研究課題/領域番号 |
25304012
|
研究機関 | 東京大学 |
研究代表者 |
野崎 久義 東京大学, 理学(系)研究科(研究院), 准教授 (40250104)
|
研究分担者 |
関本 弘之 日本女子大学, 理学部, 教授 (20281652)
三角 修己 山口大学, 創成科学研究科, 准教授 (90583625)
|
研究期間 (年度) |
2013-04-01 – 2018-03-31
|
キーワード | Volvox / 種分類 / 多様性 / 進化 / 有性生殖 / 卵生殖 / Pleodorina |
研究実績の概要 |
2鞭毛型の遊泳細胞が集合し、多細胞化したボルボックス系列の最も進化段階の高いものがボルボックス(Volvox)で、その直前がプレオドリナ(Pleodorina)と伝統的に考えられていた。ボルボックスは500以上の細胞をもち、非生殖細胞が球体の前端から後端までほぼ均一に分布しているが、プレオドリナは細胞数が200以下で非生殖細胞は球体の前半に通常分布する。世界各地から20種以上のボルボックスが記載されているが、種によっては一部の地域だけから報告されている(Smith 1944, Trans. Am. Microsc. Soc.; Nozaki et al. 2015, PLOS ONE)。一方、近年の経済発展は世界各地で淡水域の環境破壊をもたらし、過去にボルボックスが出現した淡水域でも現在では富栄養化しており生育は認められない場合がある(未発表)。従って、現時点でボルボックスの生育が認められそうな淡水域の情報を世界各地の研究者から収集し、現場に赴き本生物群の培養株を確立して次世代の分類・多様性生物学分野に伝える必要がある。本年度は、タイ王国の共同研究者の現地情報と現地での採集協力の結果得られた2種について研究した。1種目はコンケン県のラムサールサイトの沼地で採集されたもので、培養してみると最大直径2 mmを超えるボルボックスにおける最大級の球体を形成し、構成細胞は細い細胞質連絡をもつ。
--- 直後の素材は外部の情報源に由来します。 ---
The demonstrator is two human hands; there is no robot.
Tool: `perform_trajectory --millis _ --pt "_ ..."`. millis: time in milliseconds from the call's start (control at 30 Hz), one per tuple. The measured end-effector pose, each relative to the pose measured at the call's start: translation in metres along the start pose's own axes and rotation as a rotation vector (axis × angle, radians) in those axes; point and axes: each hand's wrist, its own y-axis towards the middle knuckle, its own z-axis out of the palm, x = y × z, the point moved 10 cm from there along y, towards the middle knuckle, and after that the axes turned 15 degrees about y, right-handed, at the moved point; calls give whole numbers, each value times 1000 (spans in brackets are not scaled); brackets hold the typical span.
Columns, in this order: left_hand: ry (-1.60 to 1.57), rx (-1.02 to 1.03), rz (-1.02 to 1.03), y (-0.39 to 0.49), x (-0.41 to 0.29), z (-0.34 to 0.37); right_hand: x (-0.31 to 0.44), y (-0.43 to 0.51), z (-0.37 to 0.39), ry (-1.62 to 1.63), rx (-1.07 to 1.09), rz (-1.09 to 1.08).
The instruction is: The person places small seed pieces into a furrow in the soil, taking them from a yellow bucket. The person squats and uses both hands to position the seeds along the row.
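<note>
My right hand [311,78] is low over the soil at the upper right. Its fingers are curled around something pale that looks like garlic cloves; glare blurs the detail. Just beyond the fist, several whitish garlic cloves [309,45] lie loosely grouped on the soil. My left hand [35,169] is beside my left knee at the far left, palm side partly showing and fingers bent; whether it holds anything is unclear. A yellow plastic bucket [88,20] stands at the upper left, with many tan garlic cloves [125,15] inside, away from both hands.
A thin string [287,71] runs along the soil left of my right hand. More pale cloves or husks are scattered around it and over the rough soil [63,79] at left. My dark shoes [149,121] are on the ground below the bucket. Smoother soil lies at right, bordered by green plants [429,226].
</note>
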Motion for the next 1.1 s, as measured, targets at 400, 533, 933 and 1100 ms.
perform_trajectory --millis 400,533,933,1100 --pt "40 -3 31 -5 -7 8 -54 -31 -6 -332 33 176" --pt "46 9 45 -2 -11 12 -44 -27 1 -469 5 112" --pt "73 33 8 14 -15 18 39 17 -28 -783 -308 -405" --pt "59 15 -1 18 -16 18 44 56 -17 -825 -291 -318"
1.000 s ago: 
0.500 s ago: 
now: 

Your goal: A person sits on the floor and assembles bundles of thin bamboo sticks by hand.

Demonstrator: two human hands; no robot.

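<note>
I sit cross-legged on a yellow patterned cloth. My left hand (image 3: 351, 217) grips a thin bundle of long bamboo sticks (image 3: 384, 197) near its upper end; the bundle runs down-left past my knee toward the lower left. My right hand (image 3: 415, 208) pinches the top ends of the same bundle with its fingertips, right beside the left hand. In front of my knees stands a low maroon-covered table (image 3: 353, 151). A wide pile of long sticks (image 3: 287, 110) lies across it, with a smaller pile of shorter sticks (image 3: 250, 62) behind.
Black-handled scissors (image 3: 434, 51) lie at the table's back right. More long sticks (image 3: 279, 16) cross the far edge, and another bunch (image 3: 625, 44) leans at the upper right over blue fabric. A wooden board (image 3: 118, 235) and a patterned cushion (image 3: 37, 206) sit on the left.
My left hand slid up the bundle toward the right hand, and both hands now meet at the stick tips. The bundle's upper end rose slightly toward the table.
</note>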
2種目はローイエット県の湖で採集され、通常のボルボックスと同様に球体の前端から後端まで非生殖細胞が均等に分布していたが、細胞数は200未満であった。前者はV. dissipatrixと同定された。一方、後者はPleodorina sphaerica という 1951以来報告のなかった種と同定された (Nozaki et al. 2017, Phycologia in press)。また、本年度は台湾を調査し、Volvox cartei が採取された。
|
現在までの達成度 (区分) |
現在までの達成度 (区分)
2: おおむね順調に進展している
理由
タイ国産のVolvoxの祖先種と議論されていたPleodorina sphaerica がタイのサンプルから分離培養することに成功し、論文 (Nozaki et al. 2017, Phycologia in press) も出版されることになったたから。
|
今後の研究の推進方策 |
タイのサンプルにはいまだに種が不明のVolvox があったが、株の確立に失敗しており、再度タイに赴いてサンプルを採集し、株を確立する。
|
次年度使用額が生じた理由 |
28年度にタイ国の現地調査を予定していたが、カウンターパートのコンケン大学 S. Athibai 博士の海外渡航等の理由から調査協力ができなくなり、計画を変更し、タイの現地調査を行わないこととした。また、8月予定のスウェーデンの現地調査もカウンターパートD. G.Angeler 博士のスウェーデン農業大学の学務の都合で、現地調査を行わないことにしたために未使用額が生じた。
|
次年度使用額の使用計画 |
タイのサンプルにはいまだに種が不明のVolvox があったが、株の確立に失敗しており、再度タイに赴いてサンプルを採集し、株を確立する。